Description of prior research and its intellectual context. 

Single-case or single-subject experimental designs (SSED) are used to evaluate the effect of one 
or more treatments on a single case. The basic interrupted time series design has a baseline phase 
consisting of a series of observations prior to treatment introduction, and a treatment phase 
consisting of a series of observations following treatment introduction. 

Although SSED studies are growing in popularity, the results are in theory case-specific. To 
enhance generalizability, researchers can replicate the design across cases, either across studies, 
or within a primary study such as through the application of a multiple-baseline design (MBD), 
including interrupted time-series data from multiple participants where the timing of the 
intervention is staggered across the series.
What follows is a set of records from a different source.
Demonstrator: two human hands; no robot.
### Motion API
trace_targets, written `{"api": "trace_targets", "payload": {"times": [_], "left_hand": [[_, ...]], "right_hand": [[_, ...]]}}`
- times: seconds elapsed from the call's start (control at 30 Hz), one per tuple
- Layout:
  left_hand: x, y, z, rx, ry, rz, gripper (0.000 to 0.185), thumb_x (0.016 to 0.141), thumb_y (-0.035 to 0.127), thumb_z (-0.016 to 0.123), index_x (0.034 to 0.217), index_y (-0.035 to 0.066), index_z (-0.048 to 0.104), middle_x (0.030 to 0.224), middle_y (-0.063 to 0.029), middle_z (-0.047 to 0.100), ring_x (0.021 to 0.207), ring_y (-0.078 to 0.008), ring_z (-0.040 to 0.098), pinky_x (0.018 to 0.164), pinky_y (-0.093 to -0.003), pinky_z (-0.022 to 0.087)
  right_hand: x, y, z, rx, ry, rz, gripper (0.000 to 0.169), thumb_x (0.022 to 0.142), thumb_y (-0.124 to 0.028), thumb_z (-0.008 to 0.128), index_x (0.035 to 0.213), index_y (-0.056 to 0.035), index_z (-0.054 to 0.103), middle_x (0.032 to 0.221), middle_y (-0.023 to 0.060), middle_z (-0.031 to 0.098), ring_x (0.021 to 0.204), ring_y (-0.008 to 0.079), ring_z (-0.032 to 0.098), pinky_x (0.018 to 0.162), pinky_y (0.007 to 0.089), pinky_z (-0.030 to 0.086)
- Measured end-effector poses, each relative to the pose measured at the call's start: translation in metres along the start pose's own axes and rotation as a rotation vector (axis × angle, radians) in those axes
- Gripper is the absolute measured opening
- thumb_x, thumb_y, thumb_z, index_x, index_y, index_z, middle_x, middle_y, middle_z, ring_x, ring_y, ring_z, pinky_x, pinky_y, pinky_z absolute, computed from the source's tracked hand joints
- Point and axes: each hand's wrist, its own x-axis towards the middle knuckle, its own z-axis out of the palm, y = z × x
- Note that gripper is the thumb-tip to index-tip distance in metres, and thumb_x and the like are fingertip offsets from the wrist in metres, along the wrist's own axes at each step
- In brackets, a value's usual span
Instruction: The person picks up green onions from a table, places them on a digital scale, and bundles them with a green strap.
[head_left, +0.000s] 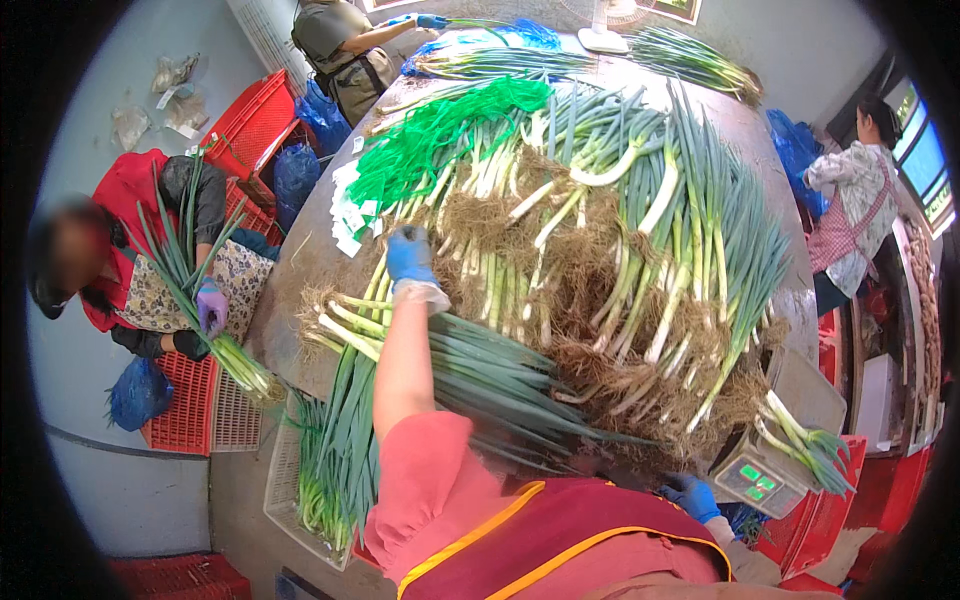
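My left hand (409, 256), in a blue glove, reaches over the table among the roots and white stems of the spring onions; whether its fingers hold anything is hidden. Under my left forearm lies a bunch of spring onions (495, 364), its roots to the left and its green leaves to the right. A large heap of spring onions (645, 202) with brown roots covers the middle of the table. Low on the right, my right hand (694, 496), also blue-gloved, is beside my apron near the digital scale (757, 480), and its fingers are partly hidden.
Green net bags (450, 135) and white tags (349, 214) lie at the table's left. A few spring onions (806, 442) rest on the scale. A pale crate (281, 480) stands below left. One person at left holds spring onions; others stand at the far end and right.
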Motion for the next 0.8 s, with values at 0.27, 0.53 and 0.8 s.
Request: {"api": "trace_targets", "payload": {"times": [0.27,0.53,0.8], "left_hand": [[0.083,-0.059,0.0,-0.1,-0.011,-0.241,0.042,0.078,0.024,0.064,0.108,-0.005,0.054,0.1,-0.0232,0.061,0.088,-0.0354,0.062,0.073,-0.0435,0.049],[0.123,-0.082,0.022,0.195,-0.118,-0.272,0.041,0.081,0.026,0.06,0.11,-0.001,0.049,0.09,-0.0187,0.063,0.08,-0.0316,0.063,0.063,-0.0404,0.05],[0.138,-0.084,0.017,-0.072,-0.017,-0.438,0.04,0.093,0.03,0.041,0.119,0.0,0.047,0.11,-0.0198,0.058,0.09,-0.0332,0.061,0.067,-0.0425,0.05]], "right_hand": [[0.024,-0.035,-0.014,-0.073,-0.177,0.089,0.046,0.081,-0.041,0.057,0.113,-0.0071,0.059,0.108,0.0187,0.06,0.099,0.0347,0.058,0.085,0.0394,0.046],[0.053,-0.04,-0.01,-0.128,-0.258,0.103,0.047,0.082,-0.045,0.054,0.109,-0.007,0.06,0.107,0.0201,0.06,0.098,0.0357,0.058,0.084,0.0407,0.046],[0.062,-0.025,-0.003,-0.167,-0.289,0.085,0.047,0.082,-0.046,0.054,0.108,-0.0069,0.06,0.105,0.0206,0.06,0.094,0.0365,0.058,0.082,0.0424,0.046]]}}
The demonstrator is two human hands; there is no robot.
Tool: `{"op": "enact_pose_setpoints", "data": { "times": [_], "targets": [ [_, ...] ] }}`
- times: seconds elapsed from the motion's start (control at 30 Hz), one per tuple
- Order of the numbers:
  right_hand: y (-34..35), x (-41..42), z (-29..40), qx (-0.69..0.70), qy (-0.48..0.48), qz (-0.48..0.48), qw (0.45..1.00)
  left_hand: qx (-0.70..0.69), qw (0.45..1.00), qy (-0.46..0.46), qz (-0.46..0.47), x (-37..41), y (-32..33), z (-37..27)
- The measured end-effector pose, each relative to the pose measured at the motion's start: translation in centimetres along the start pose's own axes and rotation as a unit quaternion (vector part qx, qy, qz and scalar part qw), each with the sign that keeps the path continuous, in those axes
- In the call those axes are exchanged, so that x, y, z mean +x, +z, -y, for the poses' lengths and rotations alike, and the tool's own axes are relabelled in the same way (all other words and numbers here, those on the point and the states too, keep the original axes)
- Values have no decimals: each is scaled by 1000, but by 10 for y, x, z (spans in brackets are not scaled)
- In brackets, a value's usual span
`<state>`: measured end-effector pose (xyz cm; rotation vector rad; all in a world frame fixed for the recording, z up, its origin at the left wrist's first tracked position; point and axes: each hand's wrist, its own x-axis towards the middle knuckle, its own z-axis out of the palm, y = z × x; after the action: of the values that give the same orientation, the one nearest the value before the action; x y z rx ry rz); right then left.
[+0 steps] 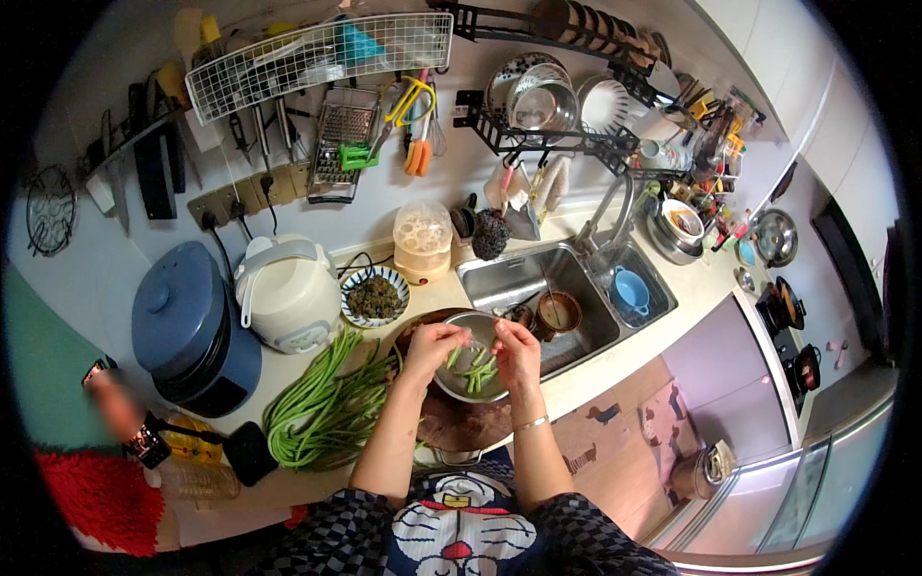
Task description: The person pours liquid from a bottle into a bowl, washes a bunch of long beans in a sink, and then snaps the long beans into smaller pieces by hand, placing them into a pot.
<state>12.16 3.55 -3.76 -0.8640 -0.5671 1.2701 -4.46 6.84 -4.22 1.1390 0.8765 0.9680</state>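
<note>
Both hands are raised over a round metal basin [493,389] that holds several short pieces of green bean [475,378]. At the basin's left rim is my left hand [437,348], its fingertips pinched together by a green piece. My right hand [517,350] is at the right rim, thumb and fingers also pinched. Whether something small is between the fingertips of either hand is hard to tell. The basin stands on a round brown wooden board [461,426]. Left of it lies a large bunch of long green beans [317,410] on the counter.
Behind the basin is a steel sink [591,345] with a brown pot [559,314] and a blue bowl [631,289]. A white rice cooker [288,295], a patterned bowl of dark food [374,297] and an egg cooker [423,245] line the counter at left. A blue appliance [194,331] stands farther left.
</note>
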Motion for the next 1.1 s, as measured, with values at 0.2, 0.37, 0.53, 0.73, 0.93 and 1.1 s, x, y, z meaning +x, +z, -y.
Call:
{"op": "enact_pose_setpoints", "data": {
  "times": [0.2,0.37,0.53,0.73,0.93,1.1],
  "targets": [
    [-13,-4,-4,-396,2,61,916,-81,995,-28,-51,2,0,6],
    [-3,-13,0,-305,41,119,944,-82,995,-36,-51,2,1,7],
    [-5,-4,-4,-317,-60,90,942,-55,994,-90,12,-4,2,0],
    [-4,-7,-5,-289,-109,110,945,-44,993,-100,53,-5,2,0],
    [14,-19,12,-567,-352,122,734,-102,988,-114,9,-5,12,2],
    [11,-19,9,-604,-387,108,688,-194,973,-126,-4,-1,16,11]
  ]
}}
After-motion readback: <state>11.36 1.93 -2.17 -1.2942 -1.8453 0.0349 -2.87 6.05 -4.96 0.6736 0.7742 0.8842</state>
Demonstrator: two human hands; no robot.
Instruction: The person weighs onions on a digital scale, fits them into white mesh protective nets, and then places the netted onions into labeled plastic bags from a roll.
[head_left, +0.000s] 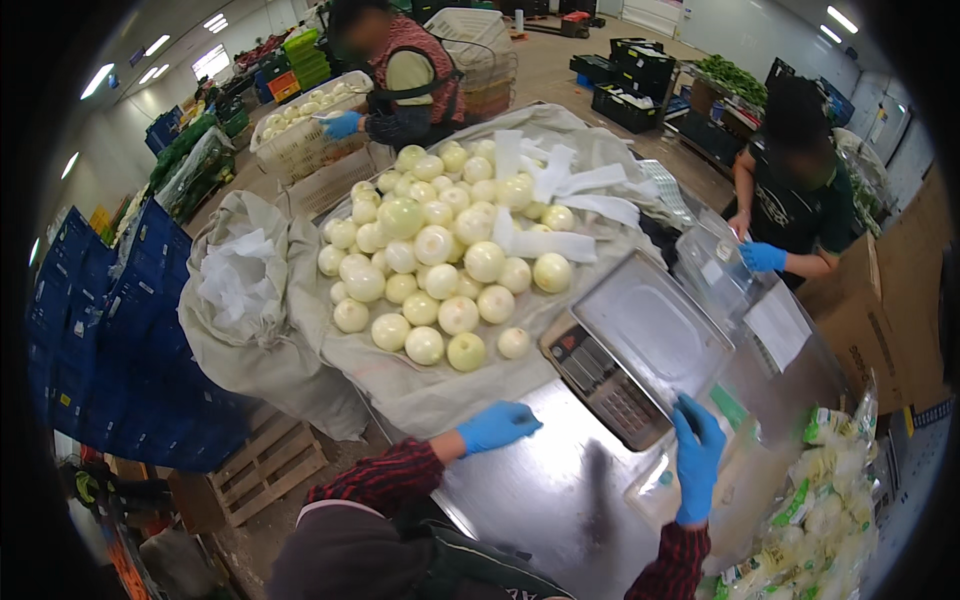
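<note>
My left hand (500, 427), in a blue glove, hovers over the near edge of the steel table (517, 487) with its fingers drawn together; nothing shows in it. Gloved in blue too, my right hand (697, 450) is raised beside the near corner of a digital scale (615, 390), thumb and fingers apart, above a stack of clear plastic bags (652, 480). The scale's metal pan (652, 307) holds nothing. Left of the scale, many peeled onions (435, 246) are heaped on a pale woven cloth (450, 390), with white foam strips (555, 244) at the heap's back right.
Bagged onions (810, 510) pile up at the right. A co-worker (795, 187) handles clear packaging (720, 262) behind the scale; another (412, 75) stands by an onion crate (300, 150). A full sack (240, 300) and blue crates (127, 337) are at left.
</note>
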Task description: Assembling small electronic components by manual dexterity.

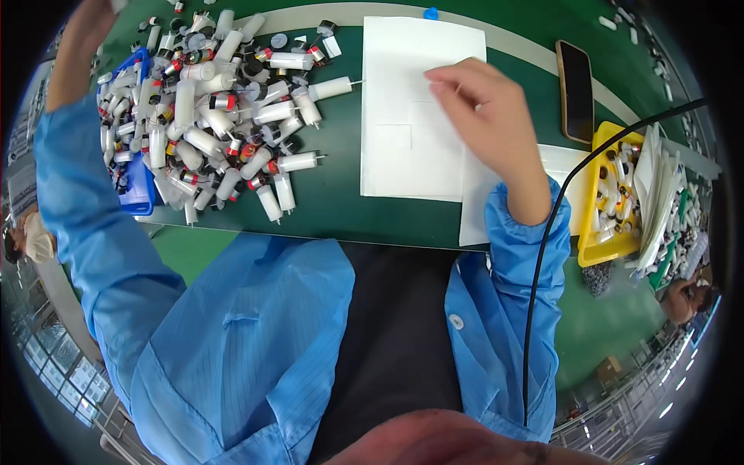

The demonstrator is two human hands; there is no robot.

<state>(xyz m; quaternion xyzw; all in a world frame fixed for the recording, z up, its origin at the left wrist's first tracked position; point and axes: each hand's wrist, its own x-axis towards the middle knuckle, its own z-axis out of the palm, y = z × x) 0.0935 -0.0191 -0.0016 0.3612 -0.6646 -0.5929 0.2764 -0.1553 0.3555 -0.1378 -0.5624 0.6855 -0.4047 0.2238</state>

By synthesizing SSED studies’ results, we can 
investigate the overall effect of an intervention, explore the generalizability of this effect, and 
look for factors that moderate the effect. 

One systematic and statistical approach for combining single-case data within and across studies 
is multilevel modeling (Nugent, 1996; Shadish & Rindskopf, 2007; Van den Noortgate & 
Onghena, 2003a, 2003b, 2008). Multilevel models were developed for analyzing clustered data, 
such as data collected from students that can be grouped or are nested in schools. In SSED data 
from multiple cases, such as in a MBD study, we also have a nested structure. Eirst, cases are 
measured repeatedly under different conditions. These measurements are grouped or ‘nested’ in 
subjects. If we have several SSED studies, subjects in turn are grouped in studies, meaning that 
three hierarchical levels can be distinguished. 

Use of the multilevel modeling framework provides an appealing option because it can be used 
to provide estimates of individual treatment effects and how these effects change over time, 
estimates of the average treatment effect and how this effect changes over time, estimates of the 
variability in treatment effects, and estimates of the effects of moderators on the treatment effect 
and on the pattern of a treatment’s effects over time. In addition, the models are flexible enough 
to handle (a) the nesting of observations and of outcomes within cases and the nesting of cases 
within studies, (b) a variety of forms for the growth trajectory within each phase of the design 
(e.g., linear, curvilinear), (c) alternative dependent error structures for the growth trajectories 
(e.g., first order autoregressive, toeplitz), (d) heterogeneous variances (within cases, across cases, 
or across studies), and (e) different types of outcomes (e.g., continuous, count), and (f) 
standardized or unstandardized raw data or effect size measures. 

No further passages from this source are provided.